■ **Given data**:

━━━━━━━━━━━━━━━━━━━━

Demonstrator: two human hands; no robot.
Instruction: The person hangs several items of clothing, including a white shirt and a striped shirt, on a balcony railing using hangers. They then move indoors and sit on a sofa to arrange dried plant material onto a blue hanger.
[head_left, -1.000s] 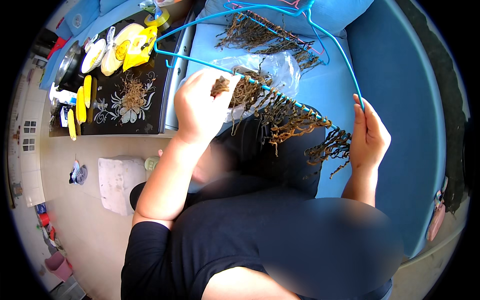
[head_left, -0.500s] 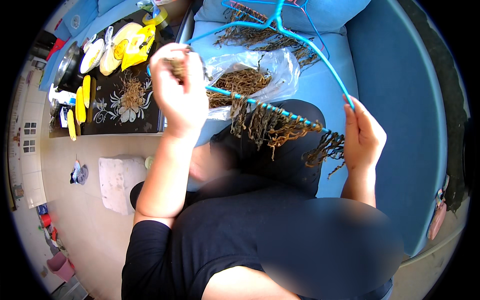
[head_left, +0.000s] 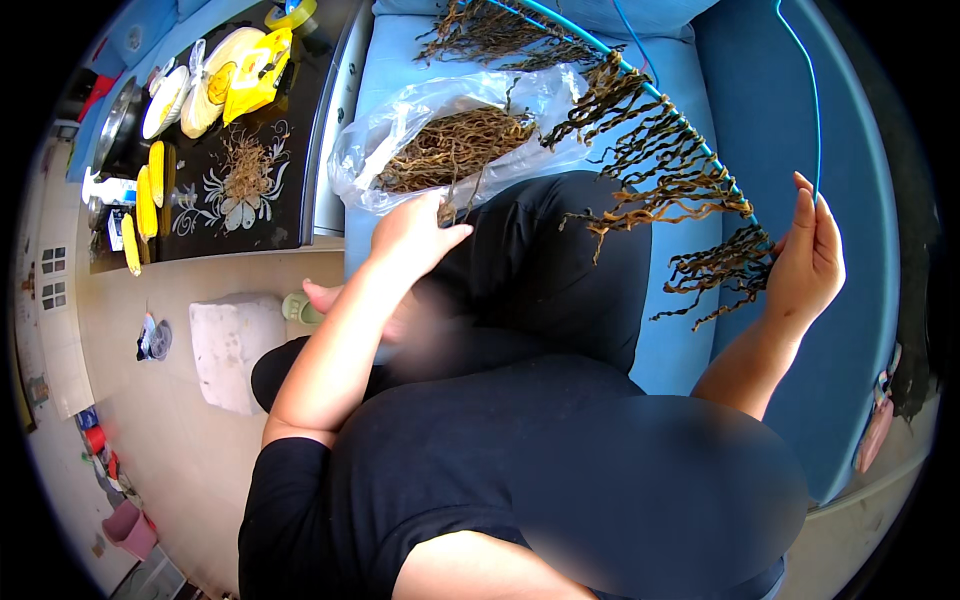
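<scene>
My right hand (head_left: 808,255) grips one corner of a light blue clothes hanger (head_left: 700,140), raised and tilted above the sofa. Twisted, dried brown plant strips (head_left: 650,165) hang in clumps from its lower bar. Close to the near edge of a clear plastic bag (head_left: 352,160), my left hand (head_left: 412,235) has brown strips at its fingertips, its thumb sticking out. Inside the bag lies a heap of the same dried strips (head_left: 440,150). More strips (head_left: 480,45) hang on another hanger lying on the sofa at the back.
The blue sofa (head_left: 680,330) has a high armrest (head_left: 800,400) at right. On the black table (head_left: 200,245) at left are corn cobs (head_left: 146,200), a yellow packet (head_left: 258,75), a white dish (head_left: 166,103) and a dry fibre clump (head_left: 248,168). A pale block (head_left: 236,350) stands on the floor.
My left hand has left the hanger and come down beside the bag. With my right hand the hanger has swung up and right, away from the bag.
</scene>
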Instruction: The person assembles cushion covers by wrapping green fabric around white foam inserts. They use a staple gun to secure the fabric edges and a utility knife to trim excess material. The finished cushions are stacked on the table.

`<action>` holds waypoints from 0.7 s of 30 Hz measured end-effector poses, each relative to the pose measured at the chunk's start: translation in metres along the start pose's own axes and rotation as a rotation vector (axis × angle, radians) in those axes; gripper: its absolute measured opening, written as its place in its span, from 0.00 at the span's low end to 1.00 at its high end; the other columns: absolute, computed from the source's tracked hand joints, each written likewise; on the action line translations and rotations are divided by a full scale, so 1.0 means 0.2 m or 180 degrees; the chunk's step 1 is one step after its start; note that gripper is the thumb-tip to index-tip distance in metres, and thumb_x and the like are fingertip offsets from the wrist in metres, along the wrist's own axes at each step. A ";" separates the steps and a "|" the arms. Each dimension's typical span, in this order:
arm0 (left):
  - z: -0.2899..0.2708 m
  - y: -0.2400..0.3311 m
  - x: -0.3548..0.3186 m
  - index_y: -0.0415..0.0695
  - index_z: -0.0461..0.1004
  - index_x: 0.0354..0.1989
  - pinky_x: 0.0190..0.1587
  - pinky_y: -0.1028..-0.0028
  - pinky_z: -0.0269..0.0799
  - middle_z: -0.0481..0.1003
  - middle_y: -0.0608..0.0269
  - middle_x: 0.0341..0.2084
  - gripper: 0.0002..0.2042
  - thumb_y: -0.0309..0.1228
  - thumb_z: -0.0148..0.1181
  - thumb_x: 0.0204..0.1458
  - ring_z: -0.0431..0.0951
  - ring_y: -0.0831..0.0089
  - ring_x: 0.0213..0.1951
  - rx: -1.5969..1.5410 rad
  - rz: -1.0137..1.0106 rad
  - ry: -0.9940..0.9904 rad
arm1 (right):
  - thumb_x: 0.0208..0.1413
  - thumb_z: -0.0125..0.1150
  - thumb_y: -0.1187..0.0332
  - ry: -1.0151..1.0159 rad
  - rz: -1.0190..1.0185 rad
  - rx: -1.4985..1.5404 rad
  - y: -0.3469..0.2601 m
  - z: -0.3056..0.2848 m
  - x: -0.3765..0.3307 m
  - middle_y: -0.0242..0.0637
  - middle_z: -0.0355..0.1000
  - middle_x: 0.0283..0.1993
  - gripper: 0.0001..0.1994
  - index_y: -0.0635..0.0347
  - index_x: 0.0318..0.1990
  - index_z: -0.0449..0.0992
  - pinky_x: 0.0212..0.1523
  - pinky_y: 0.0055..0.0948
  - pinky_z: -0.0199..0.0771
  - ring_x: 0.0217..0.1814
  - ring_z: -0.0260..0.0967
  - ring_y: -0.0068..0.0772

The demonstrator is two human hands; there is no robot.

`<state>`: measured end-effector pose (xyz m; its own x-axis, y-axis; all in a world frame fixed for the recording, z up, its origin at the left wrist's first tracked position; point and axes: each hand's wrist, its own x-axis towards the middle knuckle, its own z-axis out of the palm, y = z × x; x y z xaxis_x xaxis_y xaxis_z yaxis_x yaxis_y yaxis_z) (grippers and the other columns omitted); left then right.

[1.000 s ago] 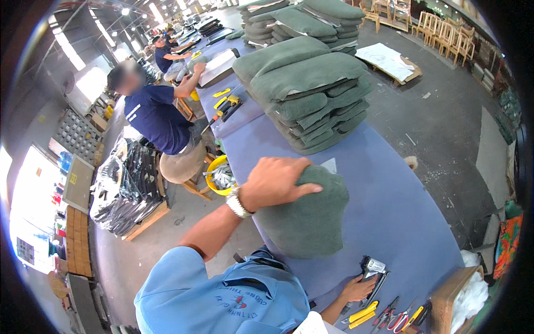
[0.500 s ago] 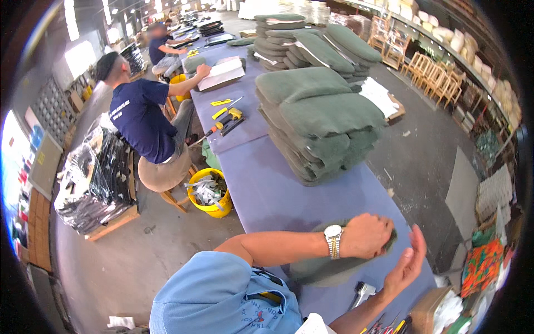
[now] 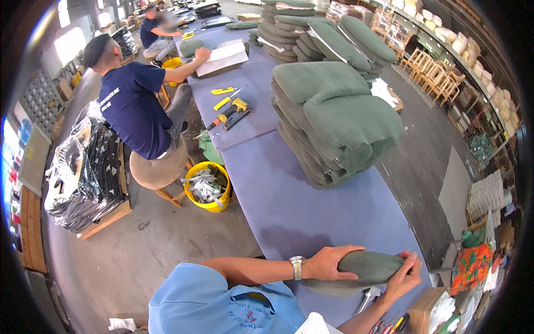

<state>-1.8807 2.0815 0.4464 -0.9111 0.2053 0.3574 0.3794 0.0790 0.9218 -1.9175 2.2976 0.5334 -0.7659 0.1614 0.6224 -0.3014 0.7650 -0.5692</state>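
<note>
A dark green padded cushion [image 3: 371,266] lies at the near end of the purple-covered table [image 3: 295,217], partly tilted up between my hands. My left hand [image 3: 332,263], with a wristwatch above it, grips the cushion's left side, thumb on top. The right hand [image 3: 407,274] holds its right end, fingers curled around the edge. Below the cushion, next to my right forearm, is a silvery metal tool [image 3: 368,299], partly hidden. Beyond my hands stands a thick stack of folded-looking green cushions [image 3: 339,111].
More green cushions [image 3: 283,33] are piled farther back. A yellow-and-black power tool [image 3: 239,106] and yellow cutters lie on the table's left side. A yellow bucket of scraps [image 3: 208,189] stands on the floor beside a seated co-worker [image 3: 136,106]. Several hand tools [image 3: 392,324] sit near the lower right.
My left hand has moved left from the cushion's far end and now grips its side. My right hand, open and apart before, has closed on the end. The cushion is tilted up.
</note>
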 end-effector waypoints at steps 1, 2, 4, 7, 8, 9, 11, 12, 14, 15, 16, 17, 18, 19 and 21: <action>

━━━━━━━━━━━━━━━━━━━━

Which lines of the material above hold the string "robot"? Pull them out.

■ **Worked solution**:
Demonstrator: two human hands; no robot.
The demonstrator is two human hands; there is no robot.

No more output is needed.